Он с любопытством смотрел на Бредова, он напряженно ждал его ответа, и Бредов вдруг ощутил некоторую растерянность. Ему вспомнилось многое из того, что он охотно забыл бы теперь. Неудача с академией, чванные петербургские гвардейцы, для которых он был черной костью, разговор с Максимовым. Какую же Россию он любит и защищает?

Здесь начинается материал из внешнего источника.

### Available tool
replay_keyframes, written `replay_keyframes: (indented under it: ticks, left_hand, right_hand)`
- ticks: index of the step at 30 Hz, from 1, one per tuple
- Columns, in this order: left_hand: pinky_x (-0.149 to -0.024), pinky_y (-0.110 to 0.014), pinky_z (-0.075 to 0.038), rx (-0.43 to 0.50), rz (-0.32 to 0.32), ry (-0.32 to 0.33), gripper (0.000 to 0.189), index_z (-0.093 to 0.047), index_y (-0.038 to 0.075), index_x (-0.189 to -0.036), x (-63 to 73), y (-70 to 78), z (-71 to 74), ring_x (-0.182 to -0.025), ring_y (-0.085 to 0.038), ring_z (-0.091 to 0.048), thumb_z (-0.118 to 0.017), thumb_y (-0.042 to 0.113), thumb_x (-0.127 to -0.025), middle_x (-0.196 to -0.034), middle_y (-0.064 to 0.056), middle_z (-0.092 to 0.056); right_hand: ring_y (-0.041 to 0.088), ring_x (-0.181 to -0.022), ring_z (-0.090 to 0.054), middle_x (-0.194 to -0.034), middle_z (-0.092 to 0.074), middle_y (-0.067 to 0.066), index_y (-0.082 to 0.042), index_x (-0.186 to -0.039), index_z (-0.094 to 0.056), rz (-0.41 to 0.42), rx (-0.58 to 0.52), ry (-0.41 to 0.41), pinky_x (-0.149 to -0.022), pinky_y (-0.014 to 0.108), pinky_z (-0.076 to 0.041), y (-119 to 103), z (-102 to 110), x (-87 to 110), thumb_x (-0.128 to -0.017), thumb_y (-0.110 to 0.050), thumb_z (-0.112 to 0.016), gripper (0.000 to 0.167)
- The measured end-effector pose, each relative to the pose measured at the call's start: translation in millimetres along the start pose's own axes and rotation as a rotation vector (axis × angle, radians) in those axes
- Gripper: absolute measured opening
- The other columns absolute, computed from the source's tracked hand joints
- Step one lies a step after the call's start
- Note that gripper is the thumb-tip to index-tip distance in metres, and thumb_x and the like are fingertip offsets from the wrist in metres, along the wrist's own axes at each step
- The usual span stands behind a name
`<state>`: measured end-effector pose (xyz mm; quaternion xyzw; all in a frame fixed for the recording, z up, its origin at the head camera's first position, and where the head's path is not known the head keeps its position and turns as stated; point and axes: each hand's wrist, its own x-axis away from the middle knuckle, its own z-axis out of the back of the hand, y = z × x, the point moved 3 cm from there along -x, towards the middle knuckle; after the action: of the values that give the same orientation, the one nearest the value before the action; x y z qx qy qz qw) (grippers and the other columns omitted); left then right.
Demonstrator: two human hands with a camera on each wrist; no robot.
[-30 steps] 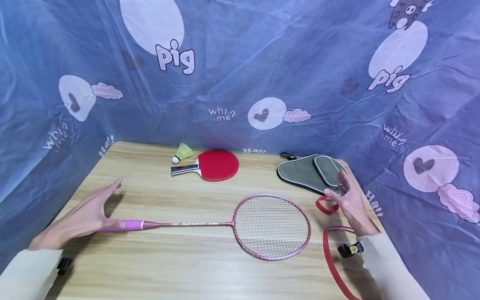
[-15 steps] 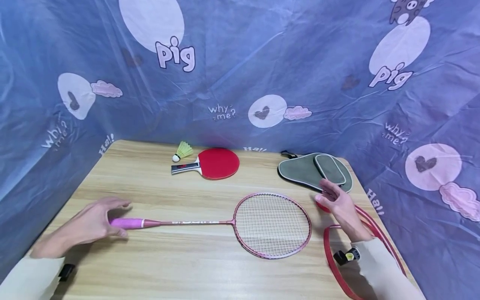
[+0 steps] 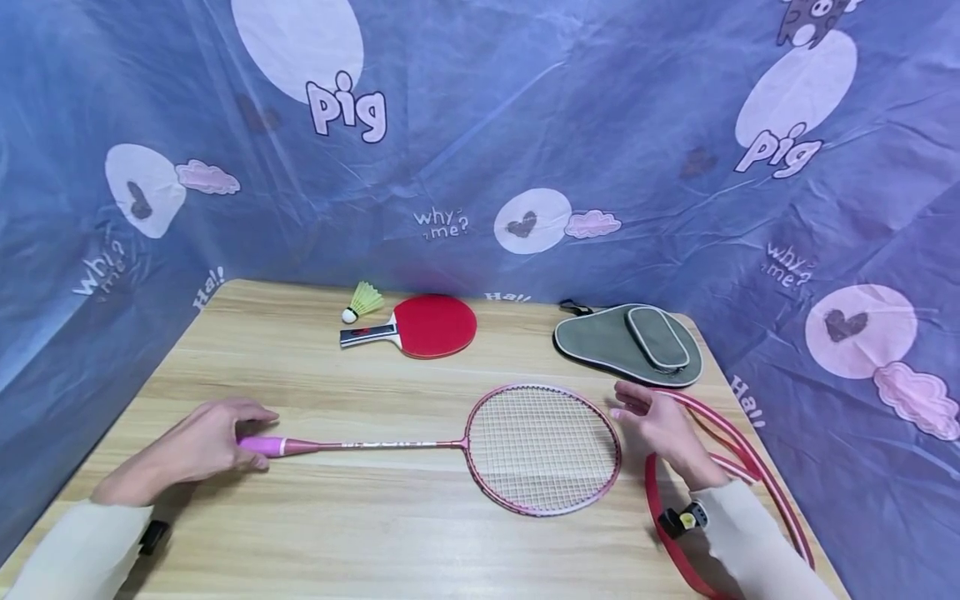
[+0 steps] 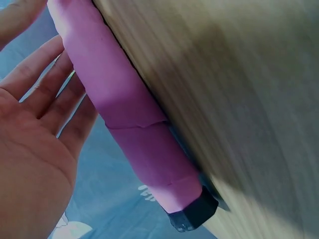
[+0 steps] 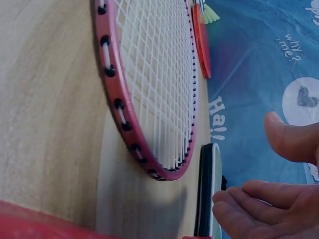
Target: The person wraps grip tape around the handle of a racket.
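A pink badminton racket (image 3: 543, 450) lies across the table, its handle to the left and its strung head to the right. My left hand (image 3: 202, 442) is around the purple-pink grip (image 3: 262, 445), thumb on the near side and fingers on the far side. In the left wrist view, that hand's fingers (image 4: 45, 89) are extended behind the grip, whose black butt cap (image 4: 194, 214) shows. My right hand (image 3: 667, 433) hovers beside the far right of the racket's rim (image 5: 119, 94). Its thumb and fingers are apart, with nothing between them.
Behind the racket lie a red table tennis paddle (image 3: 437, 327) and a yellow shuttlecock (image 3: 363, 302). A grey-green paddle case (image 3: 600, 337) sits at the back right. Red bands (image 3: 652, 487) curve under and around my right forearm. A blue printed cloth (image 3: 450, 150) walls the table.
My left hand has moved right and lower, around the grip. The right hand has shifted left and down from the paddle case toward the racket's rim. The racket stays in place.
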<state>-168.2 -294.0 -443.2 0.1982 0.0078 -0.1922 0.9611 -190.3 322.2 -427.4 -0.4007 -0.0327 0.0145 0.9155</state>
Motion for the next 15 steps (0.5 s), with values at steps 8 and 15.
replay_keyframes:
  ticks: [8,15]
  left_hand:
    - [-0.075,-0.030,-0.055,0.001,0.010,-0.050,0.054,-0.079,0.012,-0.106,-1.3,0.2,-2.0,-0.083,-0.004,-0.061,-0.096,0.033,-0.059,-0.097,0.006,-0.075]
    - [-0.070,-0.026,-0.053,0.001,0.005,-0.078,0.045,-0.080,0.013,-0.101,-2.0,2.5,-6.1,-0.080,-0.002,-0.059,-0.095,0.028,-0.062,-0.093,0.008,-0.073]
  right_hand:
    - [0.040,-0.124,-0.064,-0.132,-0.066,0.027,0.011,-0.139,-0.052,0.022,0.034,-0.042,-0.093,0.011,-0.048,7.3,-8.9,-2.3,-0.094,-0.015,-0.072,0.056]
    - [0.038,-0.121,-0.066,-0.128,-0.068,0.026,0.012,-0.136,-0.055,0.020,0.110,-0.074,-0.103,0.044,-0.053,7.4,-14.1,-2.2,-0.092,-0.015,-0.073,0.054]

С горьким удивлением смотрел он на угреватое лицо Тешкина, на язвительные его губы, на глаза, искрящиеся черным жиром, и молчал.

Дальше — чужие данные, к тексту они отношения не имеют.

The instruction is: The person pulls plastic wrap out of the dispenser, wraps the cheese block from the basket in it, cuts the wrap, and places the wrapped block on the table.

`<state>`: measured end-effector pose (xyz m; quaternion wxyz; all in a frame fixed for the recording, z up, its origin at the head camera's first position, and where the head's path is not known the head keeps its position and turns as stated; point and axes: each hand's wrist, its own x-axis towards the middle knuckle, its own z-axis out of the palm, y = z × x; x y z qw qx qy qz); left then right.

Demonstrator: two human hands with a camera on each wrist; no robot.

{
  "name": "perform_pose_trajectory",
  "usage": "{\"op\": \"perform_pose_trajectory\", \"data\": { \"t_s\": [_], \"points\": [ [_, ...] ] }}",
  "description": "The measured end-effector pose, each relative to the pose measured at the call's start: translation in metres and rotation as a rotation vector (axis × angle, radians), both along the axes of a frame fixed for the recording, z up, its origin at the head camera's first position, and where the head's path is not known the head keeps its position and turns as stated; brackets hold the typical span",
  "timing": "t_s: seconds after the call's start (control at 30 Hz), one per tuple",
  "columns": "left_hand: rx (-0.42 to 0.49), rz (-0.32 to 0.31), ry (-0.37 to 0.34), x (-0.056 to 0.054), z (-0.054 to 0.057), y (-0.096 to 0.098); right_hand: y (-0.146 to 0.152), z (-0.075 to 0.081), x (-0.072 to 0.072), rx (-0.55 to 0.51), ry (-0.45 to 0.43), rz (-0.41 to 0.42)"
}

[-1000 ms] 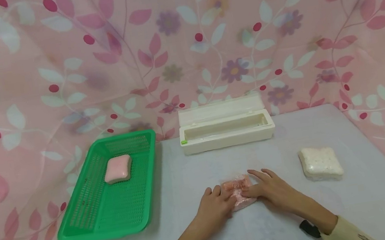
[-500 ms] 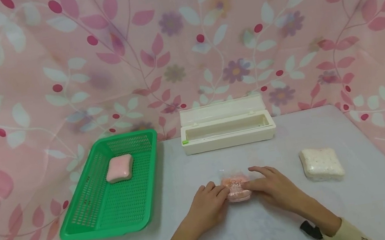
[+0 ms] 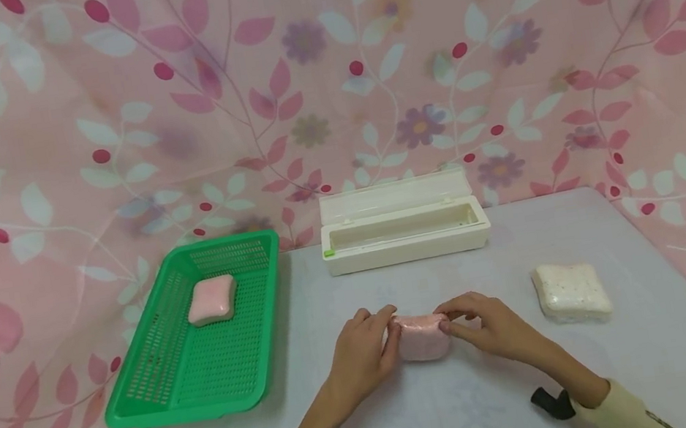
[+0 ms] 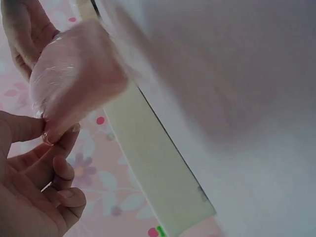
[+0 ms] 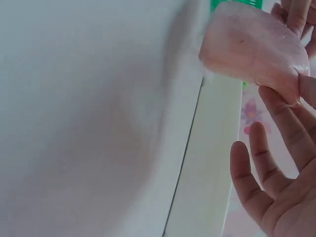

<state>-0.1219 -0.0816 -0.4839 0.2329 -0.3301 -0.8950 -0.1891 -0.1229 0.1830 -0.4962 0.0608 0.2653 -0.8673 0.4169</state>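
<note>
Both forearms reach in from the lower edge, wrists angled toward each other. The left hand [image 3: 360,355] pinches one end of the pink block [image 3: 425,340] between thumb and index finger, its other fingers loosely bent; the right hand [image 3: 496,328] pinches the opposite end likewise, remaining fingers spread and curved. The block, between the hands and in front of the white box [image 3: 408,250], is pale, rounded at the corners and wrapped in glossy, creased clear film.
</note>
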Motion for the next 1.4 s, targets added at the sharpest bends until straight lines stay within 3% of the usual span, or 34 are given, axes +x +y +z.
{"op": "perform_pose_trajectory", "data": {
  "t_s": [0.1, 0.23, 0.37, 0.53, 0.67, 0.77, 0.83, 0.97, 1.07, 1.17, 1.4],
  "points": [
    [0.070, 0.034, -0.074, -0.003, -0.002, 0.002, 0.000, 0.003, -0.005, -0.067, -0.150, -0.024],
    [0.117, 0.087, -0.219, -0.007, -0.006, 0.006, -0.004, 0.003, -0.011, -0.076, -0.275, -0.085],
    [0.100, 0.116, -0.328, -0.011, -0.012, 0.007, -0.010, -0.002, -0.016, -0.047, -0.357, -0.145],
    [0.031, 0.108, -0.364, -0.015, -0.023, 0.007, -0.015, -0.007, -0.016, 0.001, -0.396, -0.201],
    [-0.036, 0.078, -0.276, -0.017, -0.029, 0.005, -0.017, -0.010, -0.014, 0.056, -0.347, -0.223],
    [-0.065, 0.048, -0.170, -0.017, -0.030, 0.004, -0.017, -0.013, -0.012, 0.126, -0.227, -0.222],
    [-0.078, 0.014, -0.099, -0.017, -0.028, 0.004, -0.016, -0.014, -0.010, 0.157, -0.130, -0.188],
    [-0.120, -0.060, -0.008, -0.014, -0.022, 0.002, -0.011, -0.012, -0.007, 0.202, 0.066, -0.035],
    [-0.154, -0.096, -0.005, -0.010, -0.018, 0.000, -0.007, -0.010, -0.004, 0.242, 0.187, 0.076],
    [-0.179, -0.112, -0.040, -0.006, -0.017, -0.002, -0.004, -0.010, 0.000, 0.292, 0.236, 0.112],
    [-0.284, -0.102, -0.094, -0.001, -0.022, -0.002, -0.005, -0.016, 0.010, 0.344, 0.163, 0.090]
  ]
}}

— Вот и у меня нет своей России, — продолжал Тешкин, короткой паузой как бы подчеркнув тот факт, что Бредов не ответил на его вопросы. — Никогда я не сознавал себя гражданином, а только подданным. «Дай, дай, дай, — говорили мне, — слушайся, слушайся, уступай дорогу тем, кто выше тебя». А взамен что я получал? Пинали меня, отталкивали подальше в сторону. Всю жизнь отталкивали. Так позвольте же мне самому позаботиться о себе, если никто не делает этого.
Он поднял с земли фуражку, не отряхнув, надел ее на черные, прямые волосы и, не прощаясь с Бредовым, вялой походкой ушел в кусты. Лес был тихий, предосенний. Грустный запах гнили исходил от опавших листьев, от сыроватой лесной земли.